In Gulfport, Jan and Denise Lowe had been saving for the better part of a year to pay for a home study to adopt their two grandchildren, who are already in their care. When gay marriage became legal, Jan Lowe, 54, immediately called a lawyer, who assured her a home study would no longer be necessary.
"People don't even realize what transpired on Jan. 6 totally changed our world," she said. "It has removed a major stumbling block for us."
Even among states historically hostile to gay rights, Florida's gay adoption ban stood out.
Passed in 1977, the statute was the only one in the country to explicitly ban gay men and lesbians from adopting children. The state would consider adoption applications from other potential adoptive parents on a case-by-case basis — including people whose previous adoptions failed, or who had a history of domestic violence or drug abuse — but gay applicants were categorically ruled out.
Since the ban fell in 2010, hundreds of gay couples have adopted children through second-parent adoptions. Yet lawyers still considered the process risky.
"It was just complicated," said Tampa-based family lawyer Jeanne Tate. "We'd have different results for the same clients depending on what judge you drew, or what county you were in."
One case in Seminole County, where a judge invalidated a second-parent adoption after a lesbian couple broke up, became legendary in family law circles. The Florida Supreme Court ultimately reversed the judge's ruling, but lawyers' anxiety didn't fade.
Fear of animus against gay couples was so pervasive, that family lawyers in North Florida said they regularly advised their clients to file for adoption in Hillsborough or Miami-Dade counties, where the judges had a reputation for being welcoming. One lawyer said she successfully completed about 40 same-sex adoptions in Duval County. But others didn't dare try, worried that one negative ruling would ripple statewide.
"One of the issues for me was the overall conservative nature of North Florida," said Patricia Davis, a Jacksonville family lawyer who has previously filed gay adoption cases in Miami-Dade.
For her clients, "it was unfortunate that they had to spend extra money and time away from work and home to travel six hours down state to adopt with the confidence that no bias or prejudice would stand in their way," she said.
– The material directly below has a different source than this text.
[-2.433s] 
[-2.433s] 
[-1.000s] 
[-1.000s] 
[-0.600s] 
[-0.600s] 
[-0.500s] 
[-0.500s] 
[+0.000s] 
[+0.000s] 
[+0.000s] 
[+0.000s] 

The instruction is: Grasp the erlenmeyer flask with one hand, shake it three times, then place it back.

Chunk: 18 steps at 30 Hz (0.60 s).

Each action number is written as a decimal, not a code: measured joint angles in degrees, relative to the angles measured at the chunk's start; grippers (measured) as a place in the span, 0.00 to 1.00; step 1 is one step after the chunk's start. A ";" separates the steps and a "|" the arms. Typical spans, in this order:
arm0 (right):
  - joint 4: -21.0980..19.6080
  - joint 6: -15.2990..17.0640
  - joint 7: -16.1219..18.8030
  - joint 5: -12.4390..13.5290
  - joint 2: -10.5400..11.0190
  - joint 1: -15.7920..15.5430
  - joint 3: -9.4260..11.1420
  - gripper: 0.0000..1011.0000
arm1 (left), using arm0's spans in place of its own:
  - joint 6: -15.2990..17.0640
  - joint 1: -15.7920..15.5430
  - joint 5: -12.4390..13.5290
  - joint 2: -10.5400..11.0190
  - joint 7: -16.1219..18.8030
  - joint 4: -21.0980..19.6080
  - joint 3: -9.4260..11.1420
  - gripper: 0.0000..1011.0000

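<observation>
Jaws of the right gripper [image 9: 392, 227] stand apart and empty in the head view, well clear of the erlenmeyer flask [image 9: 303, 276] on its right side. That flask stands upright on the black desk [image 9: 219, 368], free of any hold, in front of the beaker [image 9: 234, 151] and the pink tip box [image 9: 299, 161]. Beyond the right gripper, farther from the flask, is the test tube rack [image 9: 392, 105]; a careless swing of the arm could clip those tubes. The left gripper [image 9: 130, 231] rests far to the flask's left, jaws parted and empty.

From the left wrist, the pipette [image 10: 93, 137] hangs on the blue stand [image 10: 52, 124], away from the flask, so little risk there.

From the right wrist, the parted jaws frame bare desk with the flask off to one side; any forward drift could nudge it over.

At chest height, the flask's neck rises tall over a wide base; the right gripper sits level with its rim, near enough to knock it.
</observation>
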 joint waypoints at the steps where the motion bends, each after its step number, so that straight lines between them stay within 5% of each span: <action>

As arduous as the process could be, not having the legal protection offered by adoption felt worse.
Four years after their son was born, Fales surprised Quintana on Mother's Day with a turquoise wallet. Inside was a photo of Aidan and the business card of a family lawyer known for her work with same-sex couples.
"I still get choked up thinking about it," Quintana said. "I don't think anything can describe that absolute peace and certainty that he is my son."